Wherever the word "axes" occurs in the listing below, copy that whole line.
····················
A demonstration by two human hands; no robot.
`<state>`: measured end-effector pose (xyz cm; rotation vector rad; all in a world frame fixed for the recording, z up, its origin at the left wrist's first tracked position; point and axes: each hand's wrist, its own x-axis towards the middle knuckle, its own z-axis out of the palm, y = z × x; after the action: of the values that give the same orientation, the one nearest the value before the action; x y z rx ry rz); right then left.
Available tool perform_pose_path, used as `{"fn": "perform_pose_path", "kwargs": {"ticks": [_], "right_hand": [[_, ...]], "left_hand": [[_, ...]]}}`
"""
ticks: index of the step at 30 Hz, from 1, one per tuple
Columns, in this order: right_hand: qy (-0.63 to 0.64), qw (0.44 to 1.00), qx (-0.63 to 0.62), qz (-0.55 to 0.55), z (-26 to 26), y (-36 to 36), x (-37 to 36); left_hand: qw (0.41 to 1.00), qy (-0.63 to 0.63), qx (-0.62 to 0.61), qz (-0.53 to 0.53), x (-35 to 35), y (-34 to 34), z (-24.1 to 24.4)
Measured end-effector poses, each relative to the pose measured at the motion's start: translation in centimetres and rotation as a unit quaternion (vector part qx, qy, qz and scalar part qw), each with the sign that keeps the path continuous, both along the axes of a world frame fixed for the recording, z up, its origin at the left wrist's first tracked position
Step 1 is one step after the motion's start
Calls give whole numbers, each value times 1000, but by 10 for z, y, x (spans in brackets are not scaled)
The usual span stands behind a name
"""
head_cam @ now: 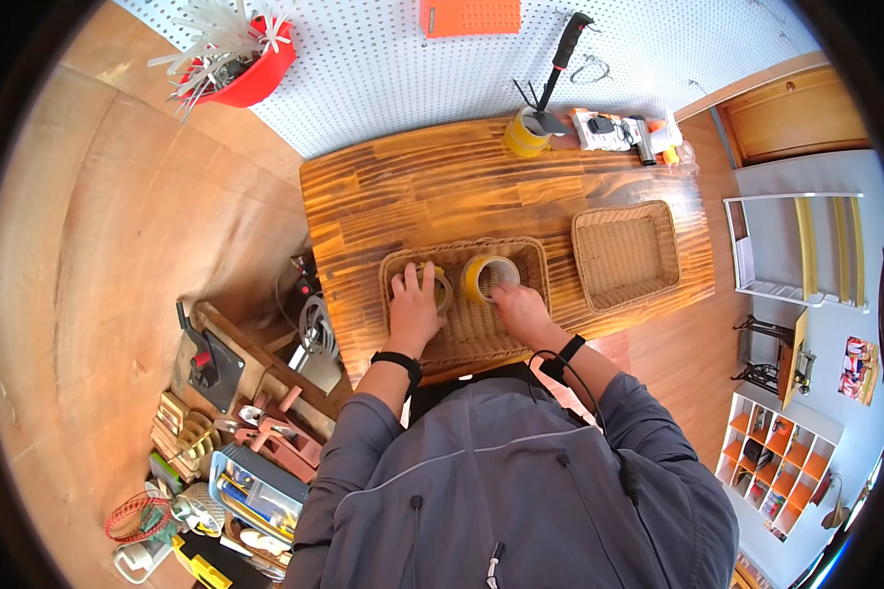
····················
:: THE ANSWER ::
`<state>`: measured end-effector pose (xyz cm; rotation vector rad; all in a world frame fixed for the recording, z up, its origin at the left wrist's first tracked position; point and axes: each hand's wrist, its own x-axis towards the middle knuckle, its own z-axis out of the palm, y = z × x; after the action: of the values that give the same orientation, the one nearest the value before the action; x y z rx ry rz); right then left.
Measured end-effector poses, each relative to the pose measured at the motion's start: translation in centimetres and rotation as a unit quaternion (vector part qx, qy, qz and scalar part qw), each with the sign that keeps the path continuous, both along the axes of a world frame fixed for the recording, z up, its origin at the left wrist's first tracked position

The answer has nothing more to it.